In conjunction with the U.S. observance of Memorial Day in the nation's capital, U.S. President Barack Obama honored all veterans who served in the Vietnam War as the country marked the 50th anniversary of that most internally divisive of all its military conflicts in the 20th century.

Beside the Vietnam Veterans Memorial, aka The Wall, in Washington, Obama delivered a 23-minute speech emphasizing the lessons learned from those who served and how they have shaped the past, present, and future of the U.S.

We honor each of those names etched in stone, Obama said, addressing a vast audience of veterans and their loved ones. Fifty-eight thousand two hundred and eighty-two American patriots -- we salute all who served with them. We stand with the families who love them still.

In the president's remarks, Obama spoke of the significance of the items left behind by visitors to the Vietnam Veterans Memorial site: [In] the simple things you've left behind ... we get a glimpse of the lives you lead. The blanket that covered them as a baby. The baseball bat swung as a boy ... a photo of [a] grandchild that you never met, boots you wore that are caked in mud ... It is here that we feel the depth of your sacrifice. Here we see the a piece of the larger American story.

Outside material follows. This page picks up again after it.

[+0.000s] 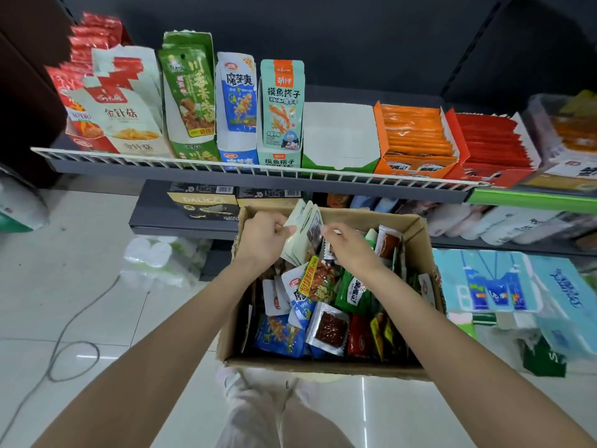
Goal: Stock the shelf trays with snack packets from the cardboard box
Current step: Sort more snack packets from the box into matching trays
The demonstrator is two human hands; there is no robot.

The overarching theme of Obama's address was the ongoing effort by Vietnam War veterans to persist in telling their stories. The president aimed to clarify misconceptions surrounding the war -- and those who served in it.

One of the most painful chapters in our history was Vietnam, most particularly how we treated our troops who served there, Obama said. You were often blamed for a war you didn't start, and you should have been commended for serving your country with valor.

The president then declared that this would never happen again -- and that a key way to ensure this is to give veterans the chance to tell their own stories.

A central part of this 50th anniversary will be to tell your story the way it should have been told all along, Obama said. Another chance to set the record straight. Another way we keep perfecting our Union, and it starts today.

Obama also honored the persistence of veterans who built careers for themselves after their military service. According to the president, this demonstrates an outstanding sense of loyalty to our country.

Even though some Americans turned their backs on you, you never turned your back on them, Obama said. Those who took off their uniforms never stopped serving. [These are] the police officers and nurses, folks we count on every day ... You reminded us what it was like to serve, what it meant to serve.

The effect of the Vietnam veterans' efforts are long-lasting, the president said, and they play a central role in the treatment of our military now: Today's troops get the respect and support that all too often you did not receive. Because of you, because our Vietnam veterans led the charge, the 9/11 bill lets veterans go to college and pursue their dreams. Because of you, across America communities welcomed home our forces from Iraq. The 9/11 generation got the welcome home that they deserved.

According to Obama: This is what the 50th anniversary is all about: You did your job, you served with honor, you made us proud. You came home, and you helped build the America that we love, that we cherish.

The president concluded his speech with an anecdote he indicated reflects the spirit that America should embrace. He described a gift once left at the memorial by a high-school student. The gift included a football helmet, a wristband, and a note handwritten by the student, who was born decades after the Vietnam War had taken place.

[With] these two pieces of equipment, I was allowed to make mistakes, correct them, and grow as a person, Obama said the student's note read. However, that was on my battlefield. You didn't get the chance to do that on your battlefield. Some of you were forced to grow up too fast -- and all of you died too soon.